Distributed Shared Memory

Distributed Shared Memory: Concepts and Systems
Jelica Protic, Milo Tomasevic and Veljko Milutinovic

IEEE Parallel & Distributed Technology, Summer 1996

Context:
distributed memory management
high-performance computing

Multiprocessor systems and shared memory:

Shared-memory system (multiprocessor)
Distributed-memory system (multicomputer)--communication costs more of an issue. ``Hardware problems easier, software problems more complex.''

Distributed shared memory (DSM) combines the two concepts.

Research Focus of DSM systems:

general approaches
minimize average access time
maintain data consistency

DSM System Structure:

States and current locations of data blocks maintained in the directory.

Classification:

Research from the mid-80s.

Multiprocessor (scalability) and multicomputer (communication latency) issues converging??

3 Key Issues:

DSM algorithm
Implementation level of DSM mechanism
What is the memory consistency model

DSM Algorithms:

Two basic problems:
1. data is distributed to minimize access latency
2. coherent view of data must be maintained without too much overhead.

Strategies:
1. Replication--make copies of the data (best for read sharing)
2. Migration--move copy of the data (best when single node access at a time)

Algorithms:

Single reader/single writer Little used, either a central server or migration of data copy used.
Multiple reader/single writer (read-replication)
- Central manager (apart from owner)--maintains copy set
- Improved centralized manager--copy set maintained by owner
- Fixed distributed manager--each site manages a portion of data blocks
- Broadcast distributed manager--broadcast to find owner of block (owner and manager the same)
- Dynamic distributed manager--(Li's algorithm) Each copy of block caches probable owner (which may need to be forwarded to real owner).
Multiple reader/multiple writer (full-replication) Could use reliable multicast

Algorithm Improvements:

Add sequence number to Li's algorithm--only transfer page if it is known to be out-of-date.
competitive algorithm for replication--only replicate when number of accesses warrants replication costs???
introduce time window to hold page at a site--reduce thrashing.

Implementation Level of the DSM Mechanism

Where is lookup of data done and an action must be taken on write to preserve coherence of shared data.

Software
Hardware
Hybrid

Software-Level Implementations

Three levels:
1. user-level library
2. operating system
3. programming language

Often done through virtual memory and page-fault handler.
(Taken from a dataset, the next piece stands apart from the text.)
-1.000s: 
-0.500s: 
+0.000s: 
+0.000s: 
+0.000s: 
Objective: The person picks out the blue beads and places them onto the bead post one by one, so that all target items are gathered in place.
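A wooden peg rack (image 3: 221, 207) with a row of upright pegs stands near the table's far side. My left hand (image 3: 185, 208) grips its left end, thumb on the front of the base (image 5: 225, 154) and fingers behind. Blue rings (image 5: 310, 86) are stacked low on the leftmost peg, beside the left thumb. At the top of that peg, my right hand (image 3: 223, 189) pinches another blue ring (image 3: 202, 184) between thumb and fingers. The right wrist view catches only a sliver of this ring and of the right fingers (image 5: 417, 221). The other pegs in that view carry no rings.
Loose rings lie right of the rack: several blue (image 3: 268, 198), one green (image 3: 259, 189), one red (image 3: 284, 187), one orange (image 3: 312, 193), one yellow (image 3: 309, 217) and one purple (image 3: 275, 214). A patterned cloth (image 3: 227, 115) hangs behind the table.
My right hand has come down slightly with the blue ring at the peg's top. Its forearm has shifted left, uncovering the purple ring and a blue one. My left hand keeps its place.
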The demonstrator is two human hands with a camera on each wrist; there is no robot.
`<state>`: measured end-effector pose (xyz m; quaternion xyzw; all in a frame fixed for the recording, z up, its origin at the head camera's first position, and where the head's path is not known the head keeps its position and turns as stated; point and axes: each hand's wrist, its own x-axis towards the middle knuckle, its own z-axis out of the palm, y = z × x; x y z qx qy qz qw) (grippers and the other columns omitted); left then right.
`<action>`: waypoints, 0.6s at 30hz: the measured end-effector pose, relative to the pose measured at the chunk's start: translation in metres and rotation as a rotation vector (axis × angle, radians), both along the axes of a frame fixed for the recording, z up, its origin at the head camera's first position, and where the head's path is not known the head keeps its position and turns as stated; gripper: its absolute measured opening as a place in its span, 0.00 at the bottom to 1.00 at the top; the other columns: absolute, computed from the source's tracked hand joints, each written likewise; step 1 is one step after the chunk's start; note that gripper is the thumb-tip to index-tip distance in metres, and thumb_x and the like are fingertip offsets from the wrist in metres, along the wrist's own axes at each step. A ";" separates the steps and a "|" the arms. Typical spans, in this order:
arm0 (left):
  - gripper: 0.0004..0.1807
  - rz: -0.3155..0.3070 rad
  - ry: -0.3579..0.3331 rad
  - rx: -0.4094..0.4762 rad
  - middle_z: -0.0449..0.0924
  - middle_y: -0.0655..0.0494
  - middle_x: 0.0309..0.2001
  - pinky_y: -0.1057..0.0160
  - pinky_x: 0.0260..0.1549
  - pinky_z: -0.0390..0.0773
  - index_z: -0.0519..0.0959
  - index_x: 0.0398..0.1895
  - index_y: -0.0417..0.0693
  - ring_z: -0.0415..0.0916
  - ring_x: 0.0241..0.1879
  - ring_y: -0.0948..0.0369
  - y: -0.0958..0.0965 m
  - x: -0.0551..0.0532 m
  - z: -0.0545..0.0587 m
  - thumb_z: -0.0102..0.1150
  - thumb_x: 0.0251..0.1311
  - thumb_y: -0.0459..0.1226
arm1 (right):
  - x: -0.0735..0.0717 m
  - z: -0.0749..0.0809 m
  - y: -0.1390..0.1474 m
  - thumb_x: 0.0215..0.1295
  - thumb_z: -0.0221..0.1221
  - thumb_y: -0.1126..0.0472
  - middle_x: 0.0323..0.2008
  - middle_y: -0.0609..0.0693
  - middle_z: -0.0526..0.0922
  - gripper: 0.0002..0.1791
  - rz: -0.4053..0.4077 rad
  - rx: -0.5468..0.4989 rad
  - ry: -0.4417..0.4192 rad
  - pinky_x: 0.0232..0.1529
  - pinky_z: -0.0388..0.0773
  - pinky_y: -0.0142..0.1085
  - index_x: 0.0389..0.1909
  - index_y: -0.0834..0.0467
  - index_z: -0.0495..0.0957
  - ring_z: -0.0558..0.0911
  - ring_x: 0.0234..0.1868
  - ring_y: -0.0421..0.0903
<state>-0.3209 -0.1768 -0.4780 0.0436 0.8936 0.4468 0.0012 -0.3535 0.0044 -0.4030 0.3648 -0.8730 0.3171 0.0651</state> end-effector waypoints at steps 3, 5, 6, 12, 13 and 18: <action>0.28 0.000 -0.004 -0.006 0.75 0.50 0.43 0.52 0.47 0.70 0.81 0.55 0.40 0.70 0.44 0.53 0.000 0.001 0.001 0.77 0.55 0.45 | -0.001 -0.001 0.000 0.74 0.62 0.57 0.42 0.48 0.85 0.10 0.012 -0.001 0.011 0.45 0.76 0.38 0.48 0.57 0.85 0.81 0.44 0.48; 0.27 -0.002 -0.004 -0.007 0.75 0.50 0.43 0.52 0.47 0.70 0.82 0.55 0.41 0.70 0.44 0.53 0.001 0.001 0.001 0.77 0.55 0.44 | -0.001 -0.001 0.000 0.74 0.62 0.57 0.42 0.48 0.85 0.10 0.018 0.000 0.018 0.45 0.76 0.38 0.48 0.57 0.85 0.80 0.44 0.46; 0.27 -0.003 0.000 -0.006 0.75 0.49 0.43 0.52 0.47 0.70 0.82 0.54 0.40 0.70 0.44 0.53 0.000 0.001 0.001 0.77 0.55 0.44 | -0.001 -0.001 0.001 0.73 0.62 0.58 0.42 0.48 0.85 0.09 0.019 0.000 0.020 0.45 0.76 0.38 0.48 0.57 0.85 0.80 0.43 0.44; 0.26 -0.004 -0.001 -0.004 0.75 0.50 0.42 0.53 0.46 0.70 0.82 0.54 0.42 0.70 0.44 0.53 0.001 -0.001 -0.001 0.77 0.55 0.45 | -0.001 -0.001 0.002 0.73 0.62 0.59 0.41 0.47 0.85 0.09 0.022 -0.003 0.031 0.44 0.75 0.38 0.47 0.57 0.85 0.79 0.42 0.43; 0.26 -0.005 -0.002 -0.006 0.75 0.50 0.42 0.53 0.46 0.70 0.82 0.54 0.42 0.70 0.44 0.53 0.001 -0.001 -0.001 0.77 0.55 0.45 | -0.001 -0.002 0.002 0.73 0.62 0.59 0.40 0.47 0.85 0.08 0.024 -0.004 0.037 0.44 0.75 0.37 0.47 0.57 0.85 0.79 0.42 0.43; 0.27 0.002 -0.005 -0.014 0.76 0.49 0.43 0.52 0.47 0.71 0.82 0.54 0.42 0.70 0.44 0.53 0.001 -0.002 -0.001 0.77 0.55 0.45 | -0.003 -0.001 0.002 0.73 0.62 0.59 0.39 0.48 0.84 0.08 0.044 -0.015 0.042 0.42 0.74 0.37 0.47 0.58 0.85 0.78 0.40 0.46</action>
Relatively large pages can cause problems with false sharing when there is fine-grain parallelism.

Hardware-Level Implementations

Automatic replication of shared data--transparent for applications. Can handle finer-grain sharing. More for high-end machines.

Hybrid-Level Implementations

``Extreme'' approaches can still involve some amount of mixed implementation.

Memory Consistency Models

Stronger Consistency Models

Sequential Consistency--all processors see the same order of reads and writes (e.g. through a single queue of accesses).

Processor Consistency--all processors must observe writes in the same order

Weaker Consistency Models
Requires memory becomes consistent only on explicit synchronization accesses. Otherwise reads/writes can be processed as received between synchronization accesses.

Release Consistency--separates acquisition and release for synchronization access. Modifications are propagated on execution of release (after an acquisition has been made).

Lazy Release Consistency--Make updates when the next relevant acquire is made.

Entry Consistency--Finer level of variable protection for better performance, but more programmer involvement.

Summary

Most, if not all work, is in the research domain--not in the commercial domain.

Work to be done in the three key areas plus some additional issues.

Tradeoffs between effort for programmer versus implementation, performance versus consistency.